La verge de la Mi-Carême sauta sur ses trois jambes de bois rouge, en plein milieu des fleurs. Elle se mit à taper très fort des pieds car elle dansait la mazurka, et cette danse-là, les autres fleurs ne la connaissaient pas.

Tout à coup, la poupée de cire du petit fouet de la Mi-Carême devint grande longue, elle tourbillonna autour des fleurs de papier et cria très haut: «Peut-on mettre des bêtises pareilles dans la tête d'un enfant! Ce sont des inventions stupides!» Et alors, elle ressemblait exactement au conseiller de la chancellerie, avec son large chapeau, elle aussi était jaune et aussi grognon. Les fleurs en papier lui donnèrent des coups sur ses maigres jambes et elle se ratatina de nouveau et redevint une petite poupée de cire.

Le fouet de la Mi-Carême continuait à danser et le conseiller était obligé de danser avec. Il n'y avait rien à faire: il se faisait grand et long et tout d'un coup redevenait la petite poupée de cire jaune au grand chapeau noir.

Les fleurs prièrent alors le martinet de s'arrêter, surtout celles qui avaient couché dans le lit de poupée, et cette danse cessa.

Mais voilà qu'on entendit des coups violents frappés à l'intérieur du tiroir où gisait Sophie, la poupée d'Ida, au milieu de tant d'autres jouets. Le casse-noix courut jusqu'au bord de la table, s'allongea de tout son long sur le ventre et réussit à tirer un petit peu le tiroir. Alors Sophie se leva et regarda autour d'elle d'un air étonné.

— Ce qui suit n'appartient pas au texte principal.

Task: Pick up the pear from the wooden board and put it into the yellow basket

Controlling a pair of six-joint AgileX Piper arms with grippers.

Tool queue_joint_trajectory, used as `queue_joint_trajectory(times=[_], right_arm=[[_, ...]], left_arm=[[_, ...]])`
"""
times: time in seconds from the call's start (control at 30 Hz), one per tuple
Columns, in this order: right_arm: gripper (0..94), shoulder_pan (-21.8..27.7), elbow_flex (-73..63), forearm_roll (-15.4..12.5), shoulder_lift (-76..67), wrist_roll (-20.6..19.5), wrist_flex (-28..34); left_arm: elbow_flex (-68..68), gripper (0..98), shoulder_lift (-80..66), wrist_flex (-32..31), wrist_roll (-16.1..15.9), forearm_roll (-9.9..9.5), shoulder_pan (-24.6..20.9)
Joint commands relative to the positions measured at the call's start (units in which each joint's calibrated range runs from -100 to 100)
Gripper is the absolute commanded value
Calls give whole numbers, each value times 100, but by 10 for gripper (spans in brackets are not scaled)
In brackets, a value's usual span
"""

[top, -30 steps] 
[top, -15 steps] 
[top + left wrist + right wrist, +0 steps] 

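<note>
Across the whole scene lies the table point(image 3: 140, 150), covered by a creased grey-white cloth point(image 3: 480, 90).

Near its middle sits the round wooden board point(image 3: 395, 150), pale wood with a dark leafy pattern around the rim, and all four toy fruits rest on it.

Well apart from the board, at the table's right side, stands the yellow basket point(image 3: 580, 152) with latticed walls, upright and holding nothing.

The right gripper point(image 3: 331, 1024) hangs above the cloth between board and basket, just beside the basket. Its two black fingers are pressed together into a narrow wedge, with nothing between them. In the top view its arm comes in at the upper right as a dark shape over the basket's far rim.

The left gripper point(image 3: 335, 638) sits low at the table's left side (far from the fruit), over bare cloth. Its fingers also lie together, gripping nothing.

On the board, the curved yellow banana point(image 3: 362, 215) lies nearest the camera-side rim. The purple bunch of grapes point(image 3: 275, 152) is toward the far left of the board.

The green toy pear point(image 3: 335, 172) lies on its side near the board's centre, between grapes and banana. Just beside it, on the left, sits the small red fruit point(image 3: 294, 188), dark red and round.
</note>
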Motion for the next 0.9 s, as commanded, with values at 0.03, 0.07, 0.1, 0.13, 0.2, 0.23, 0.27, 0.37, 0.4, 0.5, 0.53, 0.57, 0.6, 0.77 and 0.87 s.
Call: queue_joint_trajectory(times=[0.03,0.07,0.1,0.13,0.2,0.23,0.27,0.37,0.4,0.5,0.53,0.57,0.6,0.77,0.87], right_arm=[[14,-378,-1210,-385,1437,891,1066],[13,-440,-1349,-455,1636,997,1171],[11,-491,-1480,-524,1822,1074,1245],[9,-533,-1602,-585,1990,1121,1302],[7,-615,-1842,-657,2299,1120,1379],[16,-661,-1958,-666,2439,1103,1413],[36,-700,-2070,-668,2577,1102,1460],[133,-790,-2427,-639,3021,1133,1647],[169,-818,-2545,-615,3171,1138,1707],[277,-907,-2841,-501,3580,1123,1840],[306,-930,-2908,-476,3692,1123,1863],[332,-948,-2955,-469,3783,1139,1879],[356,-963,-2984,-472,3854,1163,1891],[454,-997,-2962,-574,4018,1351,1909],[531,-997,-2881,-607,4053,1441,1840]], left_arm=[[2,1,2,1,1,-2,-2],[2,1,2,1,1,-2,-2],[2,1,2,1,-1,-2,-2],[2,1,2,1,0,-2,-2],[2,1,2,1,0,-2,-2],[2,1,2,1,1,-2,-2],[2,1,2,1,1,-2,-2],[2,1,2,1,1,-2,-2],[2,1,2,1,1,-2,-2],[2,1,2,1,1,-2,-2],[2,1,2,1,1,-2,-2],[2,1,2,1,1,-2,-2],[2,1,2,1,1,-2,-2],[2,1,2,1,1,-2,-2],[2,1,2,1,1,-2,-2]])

– Il y a donc bal ici, dit-elle. Pourquoi ne me l'a-t-on pas dit?

– Veux-tu danser avec moi? dit le casse-noix.

– Ah! bien oui! tu serais un beau danseur!

Et elle lui tourna le dos. Elle s'assit sur le tiroir et se dit que l'une des fleurs viendrait l'inviter, mais il n'en fut rien: alors elle toussa, hm, hm, hm, mais personne ne vint.